If you need continuity with an existing production model, you can keep one member as the reported predictor while still computing committee statistics:

ensemble = AenetEnsembleInterface(
    members,
    aggregation='reference',
    reference_member=0,
)
result = ensemble.predict(structure, forces=True)

# Reported values come from member 0
print(result.energy)
print(result.forces)

# Committee statistics are still available
print(result.energy_mean, result.energy_std)

ASE Ensemble Calculator

For ASE-driven simulations, AenetEnsembleCalculator reuses ASE’s neighbor list and exposes the ensemble result through the standard calculator API.

import ase.io
from aenet.mlip import AenetEnsembleCalculator

atoms = ase.io.read('structure.xsf')
atoms.calc = AenetEnsembleCalculator(members, aggregation='mean')

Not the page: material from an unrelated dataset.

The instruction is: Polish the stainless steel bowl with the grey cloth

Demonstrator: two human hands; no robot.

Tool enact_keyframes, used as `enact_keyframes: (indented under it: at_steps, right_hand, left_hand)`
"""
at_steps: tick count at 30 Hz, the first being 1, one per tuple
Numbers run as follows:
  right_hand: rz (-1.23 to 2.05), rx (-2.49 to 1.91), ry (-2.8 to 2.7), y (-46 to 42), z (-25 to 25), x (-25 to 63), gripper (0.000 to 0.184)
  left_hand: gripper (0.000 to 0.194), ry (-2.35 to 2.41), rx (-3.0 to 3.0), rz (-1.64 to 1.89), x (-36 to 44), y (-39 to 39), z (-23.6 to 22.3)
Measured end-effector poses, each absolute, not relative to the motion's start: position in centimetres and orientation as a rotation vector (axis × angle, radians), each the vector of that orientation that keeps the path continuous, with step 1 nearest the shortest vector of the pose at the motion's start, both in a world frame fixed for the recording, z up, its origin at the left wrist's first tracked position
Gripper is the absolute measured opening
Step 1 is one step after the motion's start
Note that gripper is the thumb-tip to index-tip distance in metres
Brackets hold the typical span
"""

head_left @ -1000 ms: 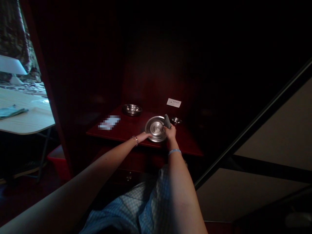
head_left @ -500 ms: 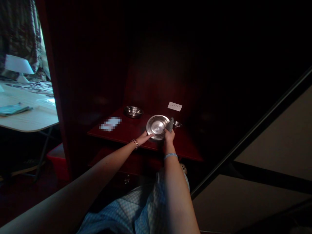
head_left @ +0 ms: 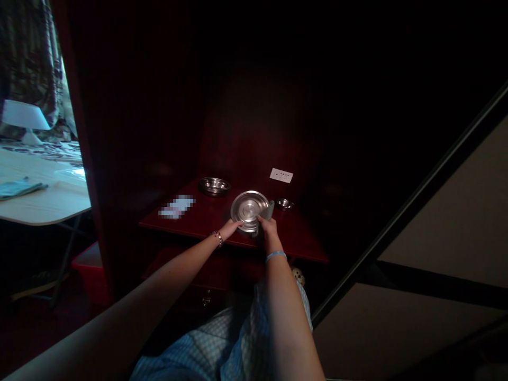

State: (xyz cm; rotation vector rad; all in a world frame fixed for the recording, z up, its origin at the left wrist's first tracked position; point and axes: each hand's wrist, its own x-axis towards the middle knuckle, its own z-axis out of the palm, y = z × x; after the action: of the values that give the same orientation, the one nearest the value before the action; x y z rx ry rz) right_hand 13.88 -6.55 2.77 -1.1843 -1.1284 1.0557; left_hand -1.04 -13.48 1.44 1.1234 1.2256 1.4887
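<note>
A shiny metal basin [head_left: 249,207] is held above the front part of a dark red desk [head_left: 222,211], its hollow facing me. My left hand [head_left: 230,229] grips its lower left rim, thumb over the edge. At the right rim, my right hand [head_left: 267,226] is closed on a grey cloth [head_left: 268,210] that lies against the metal. Behind on the desk, to the left, several similar metal bowls [head_left: 214,185] appear stacked. One small metal bowl [head_left: 284,203] sits to the right of the basin.
A white socket panel [head_left: 281,175] is on the back wall. A blurred-out light item [head_left: 177,207] lies at the desk's left. Further left are a pale table [head_left: 51,203], a white lamp [head_left: 26,116] and a red box [head_left: 89,264]. A slanted dark-edged panel [head_left: 397,328] is at right.
The basin has shifted slightly left and down. My right hand has moved the cloth from standing up beside the rim to lying lower against it, revealing more of the small bowl.
</note>
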Motion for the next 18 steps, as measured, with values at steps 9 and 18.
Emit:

energy = atoms.get_potential_energy()
forces = atoms.get_forces()

print(atoms.calc.results['energy_std'])
print(atoms.calc.results['force_uncertainty'].max())

The standard ASE properties energy and forces contain the aggregated output. Additional uncertainty information is available in atoms.calc.results through the keys energy_mean, energy_std, forces_mean, forces_std, and force_uncertainty.